Seção (Prisma Fumê), Pinacoteca do estado, 2019
Exposição individual
Pinacoteca do estado, São Paulo, BR, 2019
Diante de Seção (prisma fumê), o visitante tende a enxergar, pelo menos por um instante, um vidro triangular no canto da sal, com a inclinação em ângulo agudo, dividindo o ambiente em dois, sem que haja nada dentro ou por trás desse limite. Fosse de fato um vidro, essa aqui seria a exposição de sua constituição física, de sua forma incompatível com as propriedades do material, de sua posição enviesada no espaço, de sua presença suspeita, como uma espécie de anteparo, uma vitrine e, ao mesmo tempo, um elemento cromático em contraste com o entorno. Estaríamos, então, em uma sala quase vazia.
Ocorre que a consistência material desse trabalho de Marcius Galan é ainda mais intangível. Seção (prisma fumê) resume-se à delimitação de uma área no formato de um triângulo equilátero, em paredes e piso, apenas com tinta, cera e ripas de madeira. Concretamente, a obra compõe-se de quase nada, e o volume que se insinua com o resultado d espantae sua montagem é virtual. Por isso mesmo, espanta a capacidade de essa peça fazer com tão pouco, com processos simples e austeros, que vejamos um vidro, um objeto rígido e transparente, em superfícies coloridas;
que vejamos em planos bidimensionais um campo tridimensional fechado, um confinamento em quina, frente ao qual acreditamos, por um momento, olhar através.
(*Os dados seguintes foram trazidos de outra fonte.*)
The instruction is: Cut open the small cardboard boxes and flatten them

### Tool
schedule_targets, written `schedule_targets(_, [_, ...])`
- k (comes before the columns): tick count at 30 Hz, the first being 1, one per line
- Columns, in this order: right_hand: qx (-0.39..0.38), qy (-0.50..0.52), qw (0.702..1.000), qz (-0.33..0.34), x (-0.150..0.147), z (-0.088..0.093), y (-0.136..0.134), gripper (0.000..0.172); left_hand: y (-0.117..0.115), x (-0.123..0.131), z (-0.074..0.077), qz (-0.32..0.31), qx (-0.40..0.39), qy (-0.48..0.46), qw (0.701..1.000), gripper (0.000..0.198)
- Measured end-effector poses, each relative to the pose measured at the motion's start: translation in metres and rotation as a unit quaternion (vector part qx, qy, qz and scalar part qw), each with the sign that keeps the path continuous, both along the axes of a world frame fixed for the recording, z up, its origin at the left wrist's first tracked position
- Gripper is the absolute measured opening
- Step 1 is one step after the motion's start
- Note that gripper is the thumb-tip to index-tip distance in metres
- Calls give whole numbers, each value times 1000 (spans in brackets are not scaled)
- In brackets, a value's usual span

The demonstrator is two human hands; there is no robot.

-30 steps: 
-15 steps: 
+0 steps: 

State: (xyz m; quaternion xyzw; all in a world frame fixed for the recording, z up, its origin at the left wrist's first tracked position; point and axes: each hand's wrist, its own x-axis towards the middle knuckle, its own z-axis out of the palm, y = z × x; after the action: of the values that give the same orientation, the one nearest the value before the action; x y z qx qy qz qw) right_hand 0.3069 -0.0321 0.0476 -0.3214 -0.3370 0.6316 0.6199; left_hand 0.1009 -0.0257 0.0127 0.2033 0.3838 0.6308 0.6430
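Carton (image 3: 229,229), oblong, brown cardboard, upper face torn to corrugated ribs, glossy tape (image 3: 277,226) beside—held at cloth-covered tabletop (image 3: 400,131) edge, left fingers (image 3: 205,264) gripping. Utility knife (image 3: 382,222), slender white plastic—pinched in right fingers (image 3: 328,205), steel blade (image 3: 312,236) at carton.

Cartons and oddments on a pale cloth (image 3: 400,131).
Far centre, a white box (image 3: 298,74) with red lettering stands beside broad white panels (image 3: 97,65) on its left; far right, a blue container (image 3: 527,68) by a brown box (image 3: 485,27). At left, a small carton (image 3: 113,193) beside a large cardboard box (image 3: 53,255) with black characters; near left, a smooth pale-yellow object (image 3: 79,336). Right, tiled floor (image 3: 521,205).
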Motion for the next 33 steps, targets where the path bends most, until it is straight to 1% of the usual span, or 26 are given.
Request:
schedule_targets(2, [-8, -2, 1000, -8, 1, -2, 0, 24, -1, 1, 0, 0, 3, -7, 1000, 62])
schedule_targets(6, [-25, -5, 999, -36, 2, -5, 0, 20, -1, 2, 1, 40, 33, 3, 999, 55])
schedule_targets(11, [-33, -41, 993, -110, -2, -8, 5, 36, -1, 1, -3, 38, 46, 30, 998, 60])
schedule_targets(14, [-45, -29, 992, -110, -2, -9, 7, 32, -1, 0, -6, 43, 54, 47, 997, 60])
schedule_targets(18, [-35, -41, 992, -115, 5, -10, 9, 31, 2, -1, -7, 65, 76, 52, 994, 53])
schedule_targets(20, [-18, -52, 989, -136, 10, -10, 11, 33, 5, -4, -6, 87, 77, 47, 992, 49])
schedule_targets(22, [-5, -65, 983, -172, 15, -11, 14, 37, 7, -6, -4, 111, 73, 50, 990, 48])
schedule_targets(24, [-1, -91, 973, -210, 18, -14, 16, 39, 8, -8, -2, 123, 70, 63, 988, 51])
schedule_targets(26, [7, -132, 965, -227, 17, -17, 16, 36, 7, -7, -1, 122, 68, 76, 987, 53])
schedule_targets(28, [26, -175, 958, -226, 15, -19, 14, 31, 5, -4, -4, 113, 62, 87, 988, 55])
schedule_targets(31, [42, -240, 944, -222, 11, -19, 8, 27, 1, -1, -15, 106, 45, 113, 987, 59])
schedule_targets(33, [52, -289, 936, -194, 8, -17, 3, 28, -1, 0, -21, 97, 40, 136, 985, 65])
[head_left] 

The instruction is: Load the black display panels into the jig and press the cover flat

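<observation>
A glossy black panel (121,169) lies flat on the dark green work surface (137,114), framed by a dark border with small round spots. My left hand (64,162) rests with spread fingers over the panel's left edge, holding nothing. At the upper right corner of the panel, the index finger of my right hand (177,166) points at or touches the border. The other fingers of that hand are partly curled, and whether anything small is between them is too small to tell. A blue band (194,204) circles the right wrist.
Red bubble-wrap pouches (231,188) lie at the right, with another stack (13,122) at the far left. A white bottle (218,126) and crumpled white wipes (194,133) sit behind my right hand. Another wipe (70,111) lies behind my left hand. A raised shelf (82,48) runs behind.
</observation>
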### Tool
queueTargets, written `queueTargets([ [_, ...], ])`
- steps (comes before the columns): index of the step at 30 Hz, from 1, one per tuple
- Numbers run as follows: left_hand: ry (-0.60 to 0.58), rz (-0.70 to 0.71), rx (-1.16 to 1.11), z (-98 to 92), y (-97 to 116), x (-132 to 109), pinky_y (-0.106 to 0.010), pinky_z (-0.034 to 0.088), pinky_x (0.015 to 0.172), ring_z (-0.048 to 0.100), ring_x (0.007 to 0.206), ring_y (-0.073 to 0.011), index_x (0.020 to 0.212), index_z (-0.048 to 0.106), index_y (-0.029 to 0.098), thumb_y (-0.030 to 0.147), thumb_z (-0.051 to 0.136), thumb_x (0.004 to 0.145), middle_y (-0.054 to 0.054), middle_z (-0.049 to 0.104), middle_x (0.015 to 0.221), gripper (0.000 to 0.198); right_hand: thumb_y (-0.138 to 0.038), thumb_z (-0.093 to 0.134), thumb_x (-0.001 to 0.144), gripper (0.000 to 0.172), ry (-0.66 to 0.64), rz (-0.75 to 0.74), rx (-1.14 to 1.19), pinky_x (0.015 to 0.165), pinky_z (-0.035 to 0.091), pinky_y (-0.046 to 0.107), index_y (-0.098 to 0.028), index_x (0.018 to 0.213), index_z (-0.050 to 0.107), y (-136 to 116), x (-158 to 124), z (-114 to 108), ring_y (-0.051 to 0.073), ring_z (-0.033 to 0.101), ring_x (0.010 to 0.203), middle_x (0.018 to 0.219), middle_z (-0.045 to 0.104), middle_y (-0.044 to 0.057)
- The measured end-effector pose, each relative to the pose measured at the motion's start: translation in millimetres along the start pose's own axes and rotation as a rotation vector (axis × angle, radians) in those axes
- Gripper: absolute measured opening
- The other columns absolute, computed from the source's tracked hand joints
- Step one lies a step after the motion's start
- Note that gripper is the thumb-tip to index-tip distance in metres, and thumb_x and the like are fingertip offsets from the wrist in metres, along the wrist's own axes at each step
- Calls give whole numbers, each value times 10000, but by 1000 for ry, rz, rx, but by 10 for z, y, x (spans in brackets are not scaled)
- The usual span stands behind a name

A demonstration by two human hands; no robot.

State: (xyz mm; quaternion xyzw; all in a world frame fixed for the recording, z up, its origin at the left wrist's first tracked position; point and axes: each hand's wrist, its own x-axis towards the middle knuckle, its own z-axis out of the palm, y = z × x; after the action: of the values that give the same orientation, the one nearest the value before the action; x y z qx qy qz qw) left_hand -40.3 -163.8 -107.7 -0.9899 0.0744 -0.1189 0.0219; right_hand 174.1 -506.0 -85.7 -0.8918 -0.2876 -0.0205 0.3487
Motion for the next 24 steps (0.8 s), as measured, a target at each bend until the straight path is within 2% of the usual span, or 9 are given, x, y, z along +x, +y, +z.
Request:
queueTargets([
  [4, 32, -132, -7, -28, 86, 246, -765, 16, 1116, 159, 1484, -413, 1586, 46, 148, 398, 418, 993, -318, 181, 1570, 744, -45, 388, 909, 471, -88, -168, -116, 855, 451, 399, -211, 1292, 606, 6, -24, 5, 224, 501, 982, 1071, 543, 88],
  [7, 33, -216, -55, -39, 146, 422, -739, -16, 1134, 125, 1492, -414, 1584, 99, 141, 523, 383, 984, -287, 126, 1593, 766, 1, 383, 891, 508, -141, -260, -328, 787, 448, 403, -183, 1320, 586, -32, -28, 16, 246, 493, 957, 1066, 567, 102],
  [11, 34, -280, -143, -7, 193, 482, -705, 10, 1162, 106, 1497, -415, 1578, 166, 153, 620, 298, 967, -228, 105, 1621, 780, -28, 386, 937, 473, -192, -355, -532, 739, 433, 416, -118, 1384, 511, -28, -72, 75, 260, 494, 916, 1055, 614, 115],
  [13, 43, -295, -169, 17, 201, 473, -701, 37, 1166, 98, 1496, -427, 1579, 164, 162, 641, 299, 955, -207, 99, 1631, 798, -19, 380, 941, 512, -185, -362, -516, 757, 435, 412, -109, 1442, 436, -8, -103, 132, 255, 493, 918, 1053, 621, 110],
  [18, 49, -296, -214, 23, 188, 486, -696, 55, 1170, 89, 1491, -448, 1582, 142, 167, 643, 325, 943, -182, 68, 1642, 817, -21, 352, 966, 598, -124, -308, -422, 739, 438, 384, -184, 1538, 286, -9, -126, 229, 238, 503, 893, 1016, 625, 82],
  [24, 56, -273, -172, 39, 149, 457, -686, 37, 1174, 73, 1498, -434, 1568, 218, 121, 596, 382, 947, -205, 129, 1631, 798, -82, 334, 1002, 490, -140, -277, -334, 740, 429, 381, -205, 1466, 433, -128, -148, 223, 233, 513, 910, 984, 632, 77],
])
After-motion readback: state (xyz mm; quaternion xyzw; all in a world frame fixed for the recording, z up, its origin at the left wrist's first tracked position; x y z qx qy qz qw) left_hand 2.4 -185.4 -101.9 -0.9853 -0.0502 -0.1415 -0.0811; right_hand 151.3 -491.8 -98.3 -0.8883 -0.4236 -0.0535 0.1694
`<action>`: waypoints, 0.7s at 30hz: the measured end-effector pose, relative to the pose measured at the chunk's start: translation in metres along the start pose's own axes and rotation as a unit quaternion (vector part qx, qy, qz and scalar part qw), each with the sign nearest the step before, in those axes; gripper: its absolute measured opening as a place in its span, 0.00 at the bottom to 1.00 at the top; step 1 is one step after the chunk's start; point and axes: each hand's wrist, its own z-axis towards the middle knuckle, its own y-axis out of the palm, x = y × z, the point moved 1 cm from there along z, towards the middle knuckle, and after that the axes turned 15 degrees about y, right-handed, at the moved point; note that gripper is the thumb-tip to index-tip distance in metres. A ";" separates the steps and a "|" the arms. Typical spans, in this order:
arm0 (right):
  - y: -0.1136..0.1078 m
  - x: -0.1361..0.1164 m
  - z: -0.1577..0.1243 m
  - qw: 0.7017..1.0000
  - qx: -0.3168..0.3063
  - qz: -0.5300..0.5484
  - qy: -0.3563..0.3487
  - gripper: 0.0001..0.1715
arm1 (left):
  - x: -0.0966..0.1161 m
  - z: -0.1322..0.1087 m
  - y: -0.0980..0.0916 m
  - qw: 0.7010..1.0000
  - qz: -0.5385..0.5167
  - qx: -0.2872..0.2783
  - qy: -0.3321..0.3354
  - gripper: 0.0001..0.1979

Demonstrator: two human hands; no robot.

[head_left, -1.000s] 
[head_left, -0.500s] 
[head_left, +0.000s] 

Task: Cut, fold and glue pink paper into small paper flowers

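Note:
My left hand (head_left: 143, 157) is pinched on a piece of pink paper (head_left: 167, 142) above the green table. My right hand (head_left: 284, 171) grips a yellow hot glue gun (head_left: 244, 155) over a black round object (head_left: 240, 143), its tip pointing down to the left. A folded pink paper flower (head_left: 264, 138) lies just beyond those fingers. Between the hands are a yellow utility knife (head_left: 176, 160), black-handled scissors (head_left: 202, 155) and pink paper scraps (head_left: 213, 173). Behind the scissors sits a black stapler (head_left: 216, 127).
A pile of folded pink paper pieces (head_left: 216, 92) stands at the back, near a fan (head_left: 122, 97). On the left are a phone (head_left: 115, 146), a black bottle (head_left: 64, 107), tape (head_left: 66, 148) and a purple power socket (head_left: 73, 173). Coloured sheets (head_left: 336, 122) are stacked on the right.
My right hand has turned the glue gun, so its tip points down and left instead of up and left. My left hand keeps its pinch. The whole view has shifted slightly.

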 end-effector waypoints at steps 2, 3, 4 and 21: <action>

Mas o fato de o trabalho se realizar com o preenchimento de uma área por tinta e cor o transforma em pintura? Porque, em termos de linguagem, Seção (prisma fumê) opera principalmente com o vocabulário da escultura e da chamada instalação: com matéria, massa, escala, equilíbrio, luz, arquitetura, imersão… A obra parece, assim, oscilar, mover-se de modo alternado, entre as condições de objeto, espaço e imagem, quando dá a ver, por meio de uma única situação, a transparência, um recanto secionado e o vazio. Apresentada pela primeira vez em 2010, a peça integra uma série iniciada por Galan dois anos antes, em 2008, intitulada Seção. Tal conjunto, em que há sempre a sugestão de vidros instalados em espaços expositivos, tornou-se, com o tempo, uma das produções mais conhecidas do artista – e talvez seja, hoje, uma das mais representativas da arte brasileira recente.